Singer Vicki Yohe has drawn heat from Black Twitter due to her resounding support for Donald Trump.
The gospel star revealed her support for President Trump over the weekend after the former host of “The Apprentice” was inaugurated Jan. 20. Yohe shared her political leanings the next day with an Instagram post that characterized the global women’s protests against Trump occurring all over the country as useless.
“March all you want, protest all you want, President Donald J. Trump is our president for at least 4 years,” she wrote. “No weapon formed upon him should prosper. You know you’re doing something right when there is so much opposition!!! #excitingtimes.”
Yohe’s image of Jesus carrying luggage to the White House also seemed to accuse former President Barack Obama of not being Christian and many Twitter users lashed out at the singer, who has amassed a huge fanbase within the Black church.
— #BurnBright17 (@livelovekia) January 22, 2017
— RAVE 91.7fm ❤️ (@Eerinmide) January 24, 2017
I just officially lost all my respect for Vicki Yohe. What make you think Trump is more Christian than Obama? WHAT ARE YOU REAL!!!
— Willard Saunders III (@willsaun3) January 23, 2017
#VickiYohe is another white evangelical who insults the faith of Pres Obama, but she likes those Black singing checks!
— rolandsmartin (@rolandsmartin) January 23, 2017
Others declared an end to their fandom, nodding to her 2008 song “Because of Who You Are.”

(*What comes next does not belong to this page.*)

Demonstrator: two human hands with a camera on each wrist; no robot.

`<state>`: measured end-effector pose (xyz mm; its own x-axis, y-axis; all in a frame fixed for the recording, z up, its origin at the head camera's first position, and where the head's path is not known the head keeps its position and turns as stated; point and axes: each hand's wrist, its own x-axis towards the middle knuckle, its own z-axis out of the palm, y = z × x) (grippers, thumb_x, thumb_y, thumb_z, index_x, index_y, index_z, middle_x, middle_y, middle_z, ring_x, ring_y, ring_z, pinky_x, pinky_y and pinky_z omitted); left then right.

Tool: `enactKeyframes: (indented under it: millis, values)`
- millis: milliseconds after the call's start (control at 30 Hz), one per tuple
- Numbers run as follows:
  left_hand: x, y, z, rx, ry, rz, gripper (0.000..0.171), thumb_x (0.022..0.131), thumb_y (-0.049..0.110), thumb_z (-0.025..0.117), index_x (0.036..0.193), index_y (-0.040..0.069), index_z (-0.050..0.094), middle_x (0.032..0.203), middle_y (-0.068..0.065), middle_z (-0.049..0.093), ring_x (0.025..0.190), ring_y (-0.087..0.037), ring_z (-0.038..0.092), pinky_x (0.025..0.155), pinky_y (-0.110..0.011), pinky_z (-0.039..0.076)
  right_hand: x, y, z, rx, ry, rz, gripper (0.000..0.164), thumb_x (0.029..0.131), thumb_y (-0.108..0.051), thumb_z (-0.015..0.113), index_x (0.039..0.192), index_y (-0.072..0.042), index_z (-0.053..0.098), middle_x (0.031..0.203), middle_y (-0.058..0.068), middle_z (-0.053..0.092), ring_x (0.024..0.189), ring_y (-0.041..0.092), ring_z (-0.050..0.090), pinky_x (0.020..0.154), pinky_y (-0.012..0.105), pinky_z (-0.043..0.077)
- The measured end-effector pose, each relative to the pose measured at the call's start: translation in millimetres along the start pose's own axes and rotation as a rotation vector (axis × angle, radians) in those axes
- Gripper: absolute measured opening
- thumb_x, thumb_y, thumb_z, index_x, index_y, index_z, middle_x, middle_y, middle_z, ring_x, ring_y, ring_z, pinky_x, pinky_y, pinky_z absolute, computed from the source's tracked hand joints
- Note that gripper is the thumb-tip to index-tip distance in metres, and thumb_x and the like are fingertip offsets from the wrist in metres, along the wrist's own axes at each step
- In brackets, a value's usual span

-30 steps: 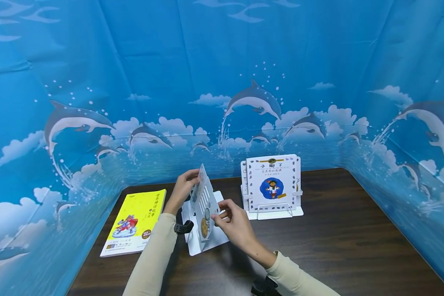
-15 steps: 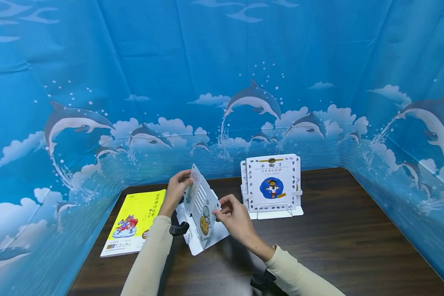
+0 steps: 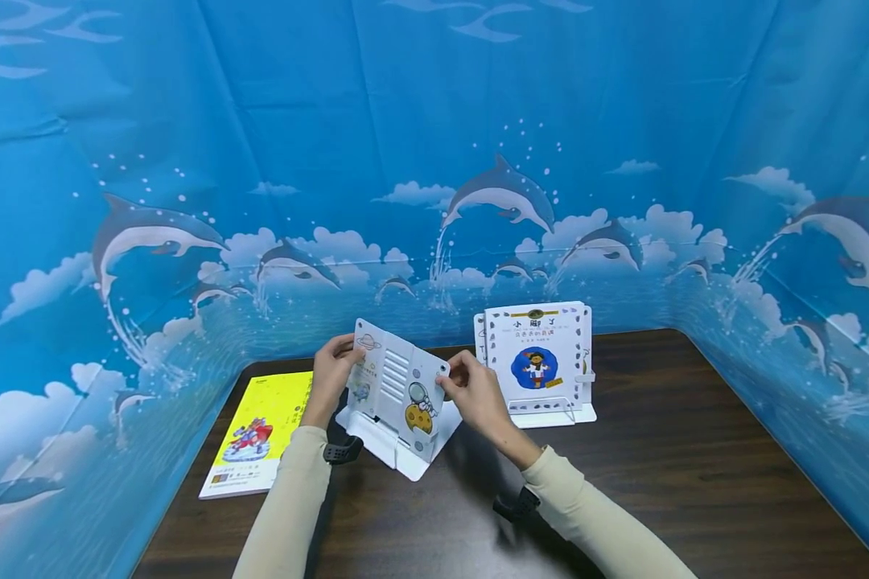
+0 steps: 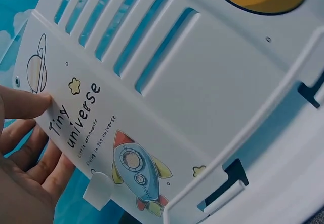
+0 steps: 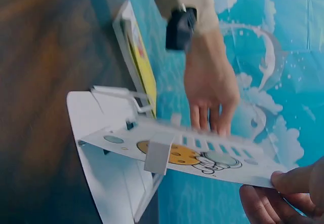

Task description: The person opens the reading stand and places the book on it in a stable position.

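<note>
A white metal book stand (image 3: pixel 429 382) with a slotted back panel stands at mid-table, its panel leaning back above a white base (image 3: pixel 411 463). A ringed planet, a rocket and an astronaut are printed on it. My left hand (image 3: pixel 327 378) pinches the panel's left edge near the top, thumb on the front beside the "Tiny universe" print (image 4: pixel 81 113) and fingers behind. At the opposite upper corner, my right hand (image 3: pixel 480 396) pinches the edge between thumb and fingers. A wire page holder (image 4: pixel 243 143) crosses the lower front of the panel in the left wrist view.
To the right, a second white stand (image 3: pixel 586 414) holds upright picture books (image 3: pixel 505 342). A yellow book (image 3: pixel 271 410) lies flat at the left, partly behind my left forearm. Dark wooden table (image 3: pixel 666 450) extends to the right, and a blue dolphin-print curtain (image 3: pixel 434 96) surrounds it.
The stand has swung from nearly edge-on to showing its printed front. My left hand has shifted left, and my right hand has moved farther away and slightly right, both still gripping the panel.
</note>
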<state>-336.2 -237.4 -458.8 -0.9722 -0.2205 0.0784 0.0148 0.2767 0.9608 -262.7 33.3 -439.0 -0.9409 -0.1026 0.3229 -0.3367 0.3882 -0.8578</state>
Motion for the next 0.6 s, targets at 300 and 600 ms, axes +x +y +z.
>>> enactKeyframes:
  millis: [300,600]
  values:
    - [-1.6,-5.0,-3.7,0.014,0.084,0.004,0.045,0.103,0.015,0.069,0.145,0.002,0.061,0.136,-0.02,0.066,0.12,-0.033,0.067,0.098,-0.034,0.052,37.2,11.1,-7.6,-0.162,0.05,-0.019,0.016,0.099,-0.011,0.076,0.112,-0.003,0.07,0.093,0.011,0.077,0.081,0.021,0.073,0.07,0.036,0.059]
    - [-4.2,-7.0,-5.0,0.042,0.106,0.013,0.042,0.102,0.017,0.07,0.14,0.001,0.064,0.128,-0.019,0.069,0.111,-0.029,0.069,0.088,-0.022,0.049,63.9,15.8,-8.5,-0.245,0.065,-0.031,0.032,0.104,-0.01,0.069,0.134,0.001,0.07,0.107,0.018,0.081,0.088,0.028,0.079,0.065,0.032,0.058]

vicki yohe Thanks for showing us who you are. BEcause of who you are, you are nothing to me. That goes for all evangelicals who support DT
— Paul L. Rogers (@45pulsar) January 23, 2017
— Kevin L. Parker (@KamauKuumba) January 23, 2017
#vickiyohe Because of who you are, we're no longer booking you
— Brannon Rhodes (@iBrannon) January 23, 2017
The singer’s Instagram page and Twitter account are now set to private. Yohe later apologized for her statements on Facebook and said she did not agree with “any wrong things Trump has said or done.” She also clarified she did not intend to deny Obama’s Christianity but instead that his policies “went against what most Christians believe.”
“I know who I am and who I am not, and I am not a racist,” she added after revealing she has been accused of being a bigot and received death threats.
She added that she posted the photo quickly and didn’t think about the reaction it would cause.
“Bottom line I was wrong, but my intentions were not what they have been perceived to be,” Yohe concluded.